Fiction seem to me to function with less language play but with more of something like life. Committing to write a story or especially a novel feels like taking on a new job or going on a long trip whose logistical difficulties are likely to far outweigh the fun to be had. As with life, and trips, I think I know what will happen but don’t really know. Eventually, at some extreme point of exhaustion, I will have all I can do to keep up with the will of the characters and the trajectory of the narrative. Not that words don’t do this in the poem, but the presence, in the story, of a seductive verisimilitude which I am both creating and being fooled by cause the writing of fiction to be surprising to me in a way that is other than the surprises of poetry. This might be because, as an old poet, I have written myself into a corner and find it harder to really surprise myself. Fine, have it your way. On the other hand, my characters not infrequently write poems which aren’t entirely like my own. And lately I notice a harshness to my poetry, a kind of anti-beauty, which does in fact interest me, but will anyone else get it? That is another thing about fiction. You don’t have to be a fully trained life long reader of poetry to get it.

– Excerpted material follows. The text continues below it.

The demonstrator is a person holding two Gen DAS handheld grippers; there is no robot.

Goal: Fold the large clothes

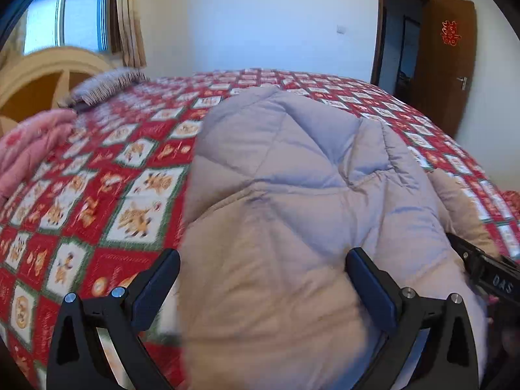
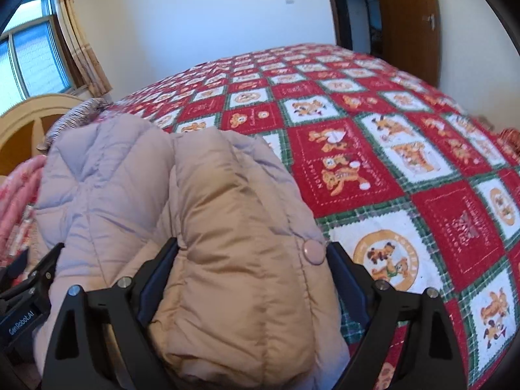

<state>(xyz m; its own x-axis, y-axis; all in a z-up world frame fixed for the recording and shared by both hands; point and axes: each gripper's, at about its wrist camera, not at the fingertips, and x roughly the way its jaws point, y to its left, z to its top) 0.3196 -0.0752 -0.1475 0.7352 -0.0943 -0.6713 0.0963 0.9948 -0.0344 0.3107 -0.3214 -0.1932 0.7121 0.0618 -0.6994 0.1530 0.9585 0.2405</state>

Certain poets claim that they never read novels, but I can’t not read them. I too feel the claustrophobia present in the inevitability of the usual plot, but I seem to need several plots (lives) to be unwinding at the same time (it’s never just one novel) just to, you know, make it through. But have I even written a real novel? Or am I writing one now? Damned if I know. And what about poetic novels and novels by poets? From Mount Analogue to 2666, I have found these to be among my favorite books. They are the books we poets hope to write when we are captured by fiction. Just this morning I was being knocked on my ass by how good the books are in Burrough’s late adventure trilogy. I remember the thrill as each one came out in the 80s and I bought them at City Lights. The particular book in question being Cities of the Red Night, some of whose ideas I embrace and some detest, but I like the ride. More on that. Okay, just a taste:
“The name is Clem Williamson Snide. I am a private asshole.”